_EXERCISE PROMPT_
Copy each line below exactly as it appears. Pictures are to be omitted.
+===+
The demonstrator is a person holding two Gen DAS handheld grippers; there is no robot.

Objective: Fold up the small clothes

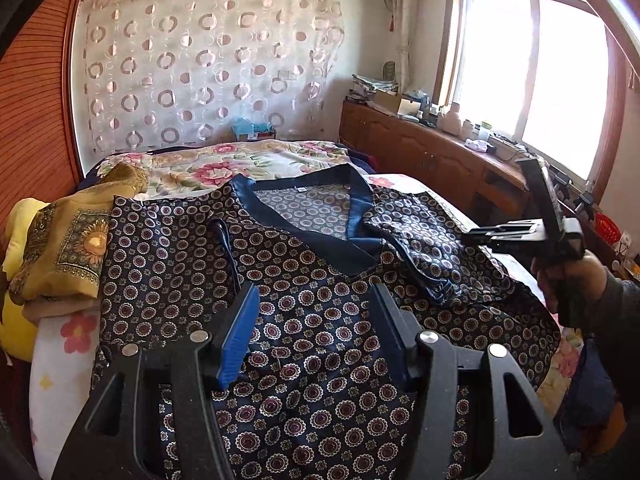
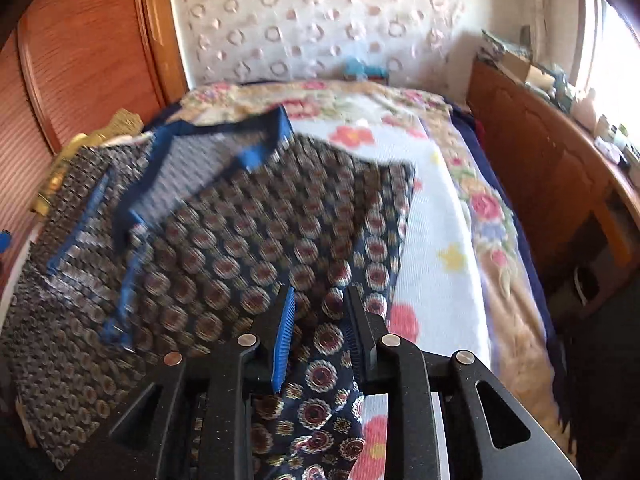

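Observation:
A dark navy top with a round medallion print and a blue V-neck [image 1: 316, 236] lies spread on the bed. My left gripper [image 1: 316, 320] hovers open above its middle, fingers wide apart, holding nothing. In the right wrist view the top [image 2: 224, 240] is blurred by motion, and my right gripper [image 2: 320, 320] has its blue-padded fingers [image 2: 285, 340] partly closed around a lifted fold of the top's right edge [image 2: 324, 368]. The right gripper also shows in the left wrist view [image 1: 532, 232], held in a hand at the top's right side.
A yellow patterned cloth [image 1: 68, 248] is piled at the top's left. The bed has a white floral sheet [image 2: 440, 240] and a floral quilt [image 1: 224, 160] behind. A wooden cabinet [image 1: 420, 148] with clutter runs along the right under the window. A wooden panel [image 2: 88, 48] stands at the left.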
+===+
_EXERCISE RESULT_
The demonstrator is a person holding two Gen DAS handheld grippers; there is no robot.

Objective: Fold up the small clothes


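Observation:
A dark navy top with a round medallion print and a blue V-neck [image 1: 316, 236] lies spread on the bed. My left gripper [image 1: 316, 320] hovers open above its middle, fingers wide apart, holding nothing. In the right wrist view the top [image 2: 224, 240] is blurred by motion, and my right gripper [image 2: 320, 320] has its blue-padded fingers [image 2: 285, 340] partly closed around a lifted fold of the top's right edge [image 2: 324, 368]. The right gripper also shows in the left wrist view [image 1: 532, 232], held in a hand at the top's right side.
A yellow patterned cloth [image 1: 68, 248] is piled at the top's left. The bed has a white floral sheet [image 2: 440, 240] and a floral quilt [image 1: 224, 160] behind. A wooden cabinet [image 1: 420, 148] with clutter runs along the right under the window. A wooden panel [image 2: 88, 48] stands at the left.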

Reply complete, and nothing else is required.